Could the Stratfor Catastrophe happen to you? Yes.March 20, 2012 By Denny Hatch
Imagine Henry Kissinger or Warren Buffett trying to pay his hotel bill at the Ritz in Moscow and being told by a desk clerk that his credit card was no good.
What's more, imagine how you would feel if it were your fault. That is the embarrassment facing newsletter publisher George Friedman.
Stratfor Global Intelligence is a highly respected daily newsletter devoted to world news, covert actions, military affairs, terrorism and intrigue. If you are an international news junkie, this is a must read.
Subscribers include high-powered and high profile folks in Fortune 500 companies, international finance, academia, governments, the military and the media.
The entire subscriber file was hacked, and the criminals started looting money from the accounts. The FBI alerted the issuers of nearly 100,000 credit cards of the account numbers that had been stolen, and presumably they were summarily canceled.

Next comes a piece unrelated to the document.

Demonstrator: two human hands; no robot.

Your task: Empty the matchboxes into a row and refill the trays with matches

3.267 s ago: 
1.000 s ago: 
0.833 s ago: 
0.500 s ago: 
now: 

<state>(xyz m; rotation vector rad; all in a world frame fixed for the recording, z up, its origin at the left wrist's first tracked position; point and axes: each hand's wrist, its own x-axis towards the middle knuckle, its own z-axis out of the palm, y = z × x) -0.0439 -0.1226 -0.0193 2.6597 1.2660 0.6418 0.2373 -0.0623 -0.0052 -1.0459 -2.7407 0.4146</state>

From CEO George Friedman's letter to his subscribers:
We knew our reputation would be damaged by the revelation, all the more so because we had not encrypted the credit card files. This was a failure on our part. As the founder and CEO of Stratfor, I take responsibility for this failure, which has created hardship for customers and friends, and I deeply regret that it took place. The failure originated in the rapid growth of the company. As it grew, the management team and administrative processes didn't grow with it. Again, I regret that this occurred and want to assure everyone that Stratfor is taking aggressive steps to deal with the problem and ensure that it doesn't happen again.
Read Friedman's entire letter and you'll discover a confession of incompetence by an academic Ph.D. that has no business running a business.
Overnight, Strafor Global Intelligence became an oxymoron.
The Stratfor Debacle Gets Worse
Hacking the customer file was just the start. The Anonymous Group hacked Stratfor's entire internal correspondence files—more than 5 million emails—from confidential sources all over the world and released them through Wikileaks.
- Computer assault and invasion are so pervasive that hackers are advertising their services.
- Smell a rat in your inbox? Google [subject line] scam and see what comes up.
- Or reply to the sender. If your email is bounced back as undeliverable, it's a scam.
- If you receive a strange email from a colleague, family member, friend or acquaintance-something that does not make sense—do not open any attachment. And do not reply. Instead, forward that message to the sender's email address with the question, "Did you send me this?" I never click on reply and send the message directly, because replies could go to the scammer who would then capture my name as a live responder.
- Never open an attachment from a stranger. If curious, email the sender and confirm the legitimacy.
- Before doing business with a company you do not know, Google [Company Name] reviews.
- I do not maintain an online address book anywhere in my Yahoo or AOL account.
- Encrypt all your customer data and corporate information that, if hacked, could 1) put you out of business or 2) put hundreds of others in business, which would put you out of business.
- Marketers that maintain personal information about their customers and prospects have fiduciary responsibility.
- Empty suits that allow IT people to play fast and loose with that trust can cause havoc with the reputation of the company and wreck people's lives.
- Hire a world-class hacker and see how long it takes to breach your data.